:: Exercise goal ::
Look at the data below and print exactly the lines from its first line through the line with "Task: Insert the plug"; the pictures stay out of the copy.

[Start of section]

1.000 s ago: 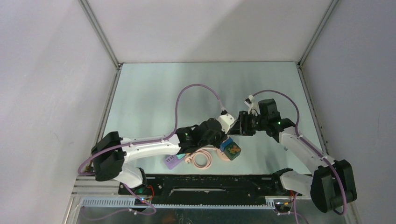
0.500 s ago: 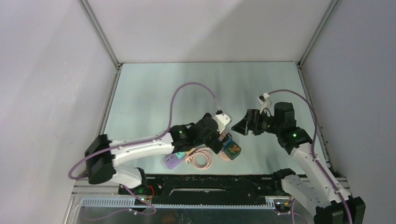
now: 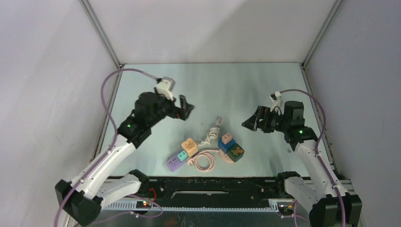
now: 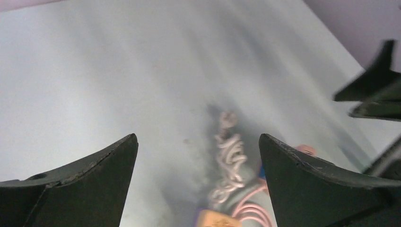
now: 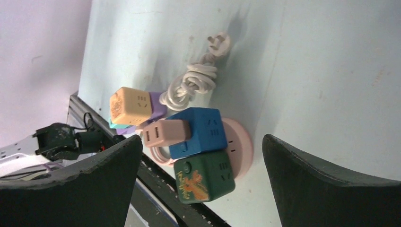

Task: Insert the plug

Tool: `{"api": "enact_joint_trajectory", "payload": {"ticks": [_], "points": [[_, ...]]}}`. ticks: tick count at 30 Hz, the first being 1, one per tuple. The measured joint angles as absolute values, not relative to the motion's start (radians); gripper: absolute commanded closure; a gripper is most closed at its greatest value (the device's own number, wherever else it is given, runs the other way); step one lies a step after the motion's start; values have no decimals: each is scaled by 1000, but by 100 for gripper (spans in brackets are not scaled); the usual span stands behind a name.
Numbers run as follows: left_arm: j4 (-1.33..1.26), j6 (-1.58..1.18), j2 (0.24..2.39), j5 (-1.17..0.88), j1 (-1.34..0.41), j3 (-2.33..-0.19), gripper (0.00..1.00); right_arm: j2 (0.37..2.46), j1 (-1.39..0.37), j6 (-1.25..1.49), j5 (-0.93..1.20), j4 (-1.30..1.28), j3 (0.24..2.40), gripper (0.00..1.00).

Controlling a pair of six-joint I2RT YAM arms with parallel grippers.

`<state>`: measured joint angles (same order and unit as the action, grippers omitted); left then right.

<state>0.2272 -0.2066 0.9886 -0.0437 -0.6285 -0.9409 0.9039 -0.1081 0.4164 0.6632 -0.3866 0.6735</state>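
Observation:
A pink plug block point(image 5: 165, 134) sits pushed into the side of a blue socket cube point(image 5: 201, 132), which stands with a green cube point(image 5: 203, 177) on a round pink base point(image 5: 242, 146). In the top view the blue cube point(image 3: 225, 144) and green cube point(image 3: 235, 151) lie near the front middle. A white cable bundle point(image 3: 211, 135) ends in a loose white plug point(image 5: 220, 41) lying on the table. My left gripper point(image 3: 187, 111) hangs open, up and left of the group, holding nothing. My right gripper point(image 3: 249, 122) is open to the right of it, also holding nothing.
An orange cube point(image 3: 189, 146) and a teal cube point(image 3: 182, 155) sit on a purple strip point(image 3: 175, 163) left of a coiled pink cable point(image 3: 205, 161). The black front rail point(image 3: 213, 182) runs along the near edge. Grey walls enclose the table point(image 3: 208, 85).
Both grippers opened and let go of the socket group. The left arm swung far back and left; the right arm drew back to the right. The cubes stayed in place.

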Motion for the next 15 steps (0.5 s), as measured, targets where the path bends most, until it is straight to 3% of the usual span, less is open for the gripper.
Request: {"api": "enact_joint_trajectory", "payload": {"ticks": [7,15], "points": [[218,-236,952,-262,-191,-843,0,972,-62,356,581,-386,706,0],[113,-292,944,-319,84,-743,0,1042,-35,320,395,-350,732,0]]}}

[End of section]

:: Reply to the exercise ::
1.000 s ago: 
0.500 s ago: 
now: 
now: 
now: 

Task: Insert the plug

The reply to this exercise is complete.